One of the curiosities of recording TV programmes is the little time capsules of news that you catch at either end of the thing you want.  So it is that I have just watched a newsflash about Gatwick Airport being closed due to snow.   It caused me to reflect for a moment on Newton's Fourth Law, which states: the airtime given by BBC News to snow and ice dramas is directly proportional to the amount of snow that falls upon London and inversely proportional to that which falls upon Northumberland.

A few years ago now we were driving down a quiet road in North Northumberland when my daughter annouced that she had just seen two owls in a tree.  (By the way, there is a connnection to snow here if you stick with it).  As it was 11am on a bright hot sunny May day, I thought little owl, but my tyres were right when they screeched a passable barn owl impression on the tarmac.  We slowly reversed back up the hill to an old roadside ash to see four black eyes staring out of the hole in the bole.
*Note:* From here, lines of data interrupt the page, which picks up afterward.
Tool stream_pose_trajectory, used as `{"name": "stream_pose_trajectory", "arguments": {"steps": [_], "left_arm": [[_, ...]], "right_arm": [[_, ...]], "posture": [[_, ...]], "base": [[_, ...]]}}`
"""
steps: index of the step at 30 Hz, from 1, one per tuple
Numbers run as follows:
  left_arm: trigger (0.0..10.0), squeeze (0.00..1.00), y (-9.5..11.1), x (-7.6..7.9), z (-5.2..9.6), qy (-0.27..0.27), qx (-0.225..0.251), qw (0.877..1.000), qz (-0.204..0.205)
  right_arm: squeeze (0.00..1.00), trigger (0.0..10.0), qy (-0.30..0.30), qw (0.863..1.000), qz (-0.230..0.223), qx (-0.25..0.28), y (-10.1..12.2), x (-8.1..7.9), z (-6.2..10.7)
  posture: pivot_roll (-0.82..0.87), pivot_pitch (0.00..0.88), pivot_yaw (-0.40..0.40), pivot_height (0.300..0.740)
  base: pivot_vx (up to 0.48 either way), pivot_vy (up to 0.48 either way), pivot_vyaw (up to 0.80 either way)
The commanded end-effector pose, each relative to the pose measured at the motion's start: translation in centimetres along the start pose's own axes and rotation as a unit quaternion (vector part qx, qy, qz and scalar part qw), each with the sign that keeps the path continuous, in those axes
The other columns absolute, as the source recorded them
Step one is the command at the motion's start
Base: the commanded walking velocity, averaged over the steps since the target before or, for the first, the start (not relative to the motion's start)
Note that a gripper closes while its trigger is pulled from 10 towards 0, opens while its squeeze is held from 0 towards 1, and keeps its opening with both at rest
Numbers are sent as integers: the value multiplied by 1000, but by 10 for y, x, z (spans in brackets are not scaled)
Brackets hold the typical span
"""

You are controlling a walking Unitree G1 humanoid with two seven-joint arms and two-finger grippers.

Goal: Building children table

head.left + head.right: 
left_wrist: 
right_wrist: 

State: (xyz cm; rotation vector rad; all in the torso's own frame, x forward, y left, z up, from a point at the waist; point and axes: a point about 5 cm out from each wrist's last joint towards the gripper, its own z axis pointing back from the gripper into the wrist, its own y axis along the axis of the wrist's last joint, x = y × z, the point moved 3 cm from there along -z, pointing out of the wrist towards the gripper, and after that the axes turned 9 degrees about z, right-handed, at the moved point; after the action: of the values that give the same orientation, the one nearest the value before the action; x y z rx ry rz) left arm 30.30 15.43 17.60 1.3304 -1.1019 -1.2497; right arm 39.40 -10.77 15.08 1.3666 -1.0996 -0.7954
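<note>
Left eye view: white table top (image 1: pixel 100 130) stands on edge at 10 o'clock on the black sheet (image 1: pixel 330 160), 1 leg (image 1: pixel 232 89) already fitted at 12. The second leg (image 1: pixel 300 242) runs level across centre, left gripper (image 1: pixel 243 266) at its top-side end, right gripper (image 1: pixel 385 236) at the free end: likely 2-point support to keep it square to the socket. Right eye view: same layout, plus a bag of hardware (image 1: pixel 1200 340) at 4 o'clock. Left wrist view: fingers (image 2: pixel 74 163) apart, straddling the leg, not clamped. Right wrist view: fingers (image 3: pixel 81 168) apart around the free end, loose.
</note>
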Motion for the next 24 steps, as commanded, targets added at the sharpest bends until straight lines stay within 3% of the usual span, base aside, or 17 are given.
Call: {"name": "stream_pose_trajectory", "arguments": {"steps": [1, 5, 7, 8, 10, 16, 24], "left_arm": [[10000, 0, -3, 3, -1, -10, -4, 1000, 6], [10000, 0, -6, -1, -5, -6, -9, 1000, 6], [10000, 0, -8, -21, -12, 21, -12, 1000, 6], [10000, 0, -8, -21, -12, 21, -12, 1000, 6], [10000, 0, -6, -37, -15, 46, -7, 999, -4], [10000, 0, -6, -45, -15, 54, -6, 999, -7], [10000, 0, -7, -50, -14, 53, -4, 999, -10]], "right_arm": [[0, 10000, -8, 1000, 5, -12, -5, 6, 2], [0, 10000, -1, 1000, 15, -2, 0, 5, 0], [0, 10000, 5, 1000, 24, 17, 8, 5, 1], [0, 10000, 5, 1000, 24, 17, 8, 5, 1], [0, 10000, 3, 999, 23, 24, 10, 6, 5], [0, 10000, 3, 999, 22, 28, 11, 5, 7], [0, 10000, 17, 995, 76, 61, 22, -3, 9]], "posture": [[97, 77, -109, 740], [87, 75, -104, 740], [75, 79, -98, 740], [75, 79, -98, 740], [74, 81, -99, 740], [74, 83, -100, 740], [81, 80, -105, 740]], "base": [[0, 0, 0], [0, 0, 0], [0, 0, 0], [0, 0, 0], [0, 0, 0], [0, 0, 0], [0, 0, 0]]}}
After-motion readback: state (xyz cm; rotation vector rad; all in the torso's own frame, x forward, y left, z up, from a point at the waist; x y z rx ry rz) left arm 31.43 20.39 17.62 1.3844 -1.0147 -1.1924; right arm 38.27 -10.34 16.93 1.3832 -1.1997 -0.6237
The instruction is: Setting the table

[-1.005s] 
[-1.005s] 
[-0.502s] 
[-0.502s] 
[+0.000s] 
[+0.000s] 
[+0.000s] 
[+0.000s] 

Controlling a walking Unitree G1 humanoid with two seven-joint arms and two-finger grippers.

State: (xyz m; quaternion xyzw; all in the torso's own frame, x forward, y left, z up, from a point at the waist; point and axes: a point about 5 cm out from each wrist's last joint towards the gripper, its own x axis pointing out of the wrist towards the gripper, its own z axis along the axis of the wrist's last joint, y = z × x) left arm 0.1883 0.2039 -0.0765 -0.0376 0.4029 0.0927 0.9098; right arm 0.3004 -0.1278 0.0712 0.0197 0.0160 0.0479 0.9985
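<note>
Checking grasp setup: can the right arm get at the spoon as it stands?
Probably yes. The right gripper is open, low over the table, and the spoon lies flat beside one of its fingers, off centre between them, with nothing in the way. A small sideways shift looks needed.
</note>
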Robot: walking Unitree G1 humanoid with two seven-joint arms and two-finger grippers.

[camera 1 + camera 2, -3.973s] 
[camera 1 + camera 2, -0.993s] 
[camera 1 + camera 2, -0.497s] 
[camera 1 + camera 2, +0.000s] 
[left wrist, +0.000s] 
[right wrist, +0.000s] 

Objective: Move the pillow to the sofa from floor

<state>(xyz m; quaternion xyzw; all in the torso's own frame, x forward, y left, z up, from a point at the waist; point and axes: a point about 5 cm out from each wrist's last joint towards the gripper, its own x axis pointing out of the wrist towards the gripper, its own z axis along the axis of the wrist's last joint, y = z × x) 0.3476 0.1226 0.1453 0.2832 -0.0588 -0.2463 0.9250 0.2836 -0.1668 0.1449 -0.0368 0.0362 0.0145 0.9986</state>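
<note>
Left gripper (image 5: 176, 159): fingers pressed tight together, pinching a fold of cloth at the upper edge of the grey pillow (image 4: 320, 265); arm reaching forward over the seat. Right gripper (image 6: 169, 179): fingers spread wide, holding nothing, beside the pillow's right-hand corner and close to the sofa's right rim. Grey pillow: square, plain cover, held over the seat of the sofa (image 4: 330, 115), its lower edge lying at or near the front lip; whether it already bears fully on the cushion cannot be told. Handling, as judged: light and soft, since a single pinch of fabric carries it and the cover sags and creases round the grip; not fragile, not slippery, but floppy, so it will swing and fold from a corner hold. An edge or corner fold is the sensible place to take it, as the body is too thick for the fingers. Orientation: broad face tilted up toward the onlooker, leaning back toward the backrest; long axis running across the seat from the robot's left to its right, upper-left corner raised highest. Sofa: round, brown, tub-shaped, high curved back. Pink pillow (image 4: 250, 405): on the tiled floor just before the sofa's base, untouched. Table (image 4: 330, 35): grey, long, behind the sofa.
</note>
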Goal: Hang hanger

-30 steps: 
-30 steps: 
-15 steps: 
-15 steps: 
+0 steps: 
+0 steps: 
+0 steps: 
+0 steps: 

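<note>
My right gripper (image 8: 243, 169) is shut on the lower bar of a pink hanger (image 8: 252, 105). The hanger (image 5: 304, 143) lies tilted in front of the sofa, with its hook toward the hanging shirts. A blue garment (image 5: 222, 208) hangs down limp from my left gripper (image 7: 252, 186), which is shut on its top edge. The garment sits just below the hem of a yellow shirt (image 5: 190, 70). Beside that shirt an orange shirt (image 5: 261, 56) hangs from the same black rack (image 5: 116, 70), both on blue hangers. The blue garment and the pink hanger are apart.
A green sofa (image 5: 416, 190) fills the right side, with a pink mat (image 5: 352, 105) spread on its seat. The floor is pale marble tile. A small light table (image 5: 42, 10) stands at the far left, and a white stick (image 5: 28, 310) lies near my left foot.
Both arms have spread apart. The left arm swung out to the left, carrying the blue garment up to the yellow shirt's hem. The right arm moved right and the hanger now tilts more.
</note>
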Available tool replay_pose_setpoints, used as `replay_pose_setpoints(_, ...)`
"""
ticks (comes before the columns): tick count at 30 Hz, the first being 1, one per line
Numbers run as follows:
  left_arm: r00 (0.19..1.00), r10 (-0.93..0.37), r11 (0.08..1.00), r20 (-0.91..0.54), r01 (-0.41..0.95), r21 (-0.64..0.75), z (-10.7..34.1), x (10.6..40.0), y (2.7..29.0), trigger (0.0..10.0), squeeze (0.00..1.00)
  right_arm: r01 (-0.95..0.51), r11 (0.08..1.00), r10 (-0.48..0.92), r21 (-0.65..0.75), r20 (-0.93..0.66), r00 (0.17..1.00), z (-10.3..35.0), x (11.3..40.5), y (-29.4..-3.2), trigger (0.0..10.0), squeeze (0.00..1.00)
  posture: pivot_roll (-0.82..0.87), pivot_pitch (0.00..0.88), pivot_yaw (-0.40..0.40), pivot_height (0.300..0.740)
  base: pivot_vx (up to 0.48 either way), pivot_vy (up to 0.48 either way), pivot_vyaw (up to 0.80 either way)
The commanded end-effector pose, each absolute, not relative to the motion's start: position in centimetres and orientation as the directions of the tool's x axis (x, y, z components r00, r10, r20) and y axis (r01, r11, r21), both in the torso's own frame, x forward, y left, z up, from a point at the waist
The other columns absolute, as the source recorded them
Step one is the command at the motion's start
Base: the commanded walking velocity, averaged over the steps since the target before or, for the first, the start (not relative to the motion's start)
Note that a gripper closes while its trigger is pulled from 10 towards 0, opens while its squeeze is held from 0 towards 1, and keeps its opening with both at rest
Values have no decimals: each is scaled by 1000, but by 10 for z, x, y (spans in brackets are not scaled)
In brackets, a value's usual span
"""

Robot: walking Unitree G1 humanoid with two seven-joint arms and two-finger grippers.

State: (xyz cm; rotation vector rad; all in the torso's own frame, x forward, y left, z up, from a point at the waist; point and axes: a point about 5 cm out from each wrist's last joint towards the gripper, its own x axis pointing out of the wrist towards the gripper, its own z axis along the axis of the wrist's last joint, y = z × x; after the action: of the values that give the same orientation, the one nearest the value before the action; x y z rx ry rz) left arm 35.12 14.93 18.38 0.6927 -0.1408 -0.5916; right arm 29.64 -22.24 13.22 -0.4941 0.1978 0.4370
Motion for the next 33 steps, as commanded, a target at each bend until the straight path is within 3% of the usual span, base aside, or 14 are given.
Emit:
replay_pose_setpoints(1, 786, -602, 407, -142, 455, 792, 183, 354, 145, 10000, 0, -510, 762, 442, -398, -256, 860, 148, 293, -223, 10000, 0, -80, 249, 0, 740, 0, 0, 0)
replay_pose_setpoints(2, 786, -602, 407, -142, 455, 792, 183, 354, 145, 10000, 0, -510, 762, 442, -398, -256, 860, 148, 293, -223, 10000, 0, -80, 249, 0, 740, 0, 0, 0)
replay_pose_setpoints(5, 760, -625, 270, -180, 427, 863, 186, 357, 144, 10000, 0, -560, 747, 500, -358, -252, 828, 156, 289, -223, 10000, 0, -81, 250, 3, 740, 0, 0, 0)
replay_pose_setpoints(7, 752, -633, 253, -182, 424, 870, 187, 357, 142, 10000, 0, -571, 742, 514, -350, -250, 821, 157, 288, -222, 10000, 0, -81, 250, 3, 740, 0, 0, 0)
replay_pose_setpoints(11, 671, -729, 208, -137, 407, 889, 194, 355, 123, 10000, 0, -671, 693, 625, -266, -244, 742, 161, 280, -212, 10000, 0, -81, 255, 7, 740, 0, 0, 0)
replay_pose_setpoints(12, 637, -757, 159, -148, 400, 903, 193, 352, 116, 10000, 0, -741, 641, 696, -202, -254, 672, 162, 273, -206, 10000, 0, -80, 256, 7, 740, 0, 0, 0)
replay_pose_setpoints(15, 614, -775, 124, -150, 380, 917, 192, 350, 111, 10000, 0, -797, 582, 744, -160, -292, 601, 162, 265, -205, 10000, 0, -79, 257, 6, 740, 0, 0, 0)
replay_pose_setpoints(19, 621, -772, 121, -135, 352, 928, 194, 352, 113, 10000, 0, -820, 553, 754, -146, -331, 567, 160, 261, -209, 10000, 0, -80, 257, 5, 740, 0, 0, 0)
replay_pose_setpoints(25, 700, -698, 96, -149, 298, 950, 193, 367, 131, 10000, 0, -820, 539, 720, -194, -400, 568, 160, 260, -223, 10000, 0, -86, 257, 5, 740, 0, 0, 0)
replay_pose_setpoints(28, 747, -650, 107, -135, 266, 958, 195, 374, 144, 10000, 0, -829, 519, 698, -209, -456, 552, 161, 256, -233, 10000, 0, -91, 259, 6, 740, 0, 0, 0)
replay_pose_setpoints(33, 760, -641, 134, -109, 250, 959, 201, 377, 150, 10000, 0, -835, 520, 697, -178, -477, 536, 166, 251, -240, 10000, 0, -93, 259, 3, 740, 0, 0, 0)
We watched one fly out and disappear down the road.  That night we came back and sat nearby at dusk to listen to quiet hisses before a bird silently emerged and sat around in the branches until it became to dark to see it anymore.

Since then, each year I have gone back to the owl tree and enjoyed the sight and sound of these fabulous birds.  Last night, however, the owl tree was silent.  I was half expecting this, having heard from my mate who runs a barn owl nest box and ringing scheme on the northern edge of the nearby Cheviots that things were looking pretty bleak for barn owl numbers after the hard winter.  I fear 'my' birds have not survived either.

There has been a lot of press inches about the effect of prolonged snow cover on Barn Owl survival and given that their primary food source, voles, are inaccessible to a hunting owl in a snow covered landscape, this must be a significant factor.  As with most things though its more complicated than that.  The Barn Owl Trust has an interesting overview of winter survival here.

So with the gloom surrounding the Owl Tree this year it was all the more pleasing to have seen the owl at the top of the post fit and well on the Northumberland Wildlife Trust's Hauxley reserve.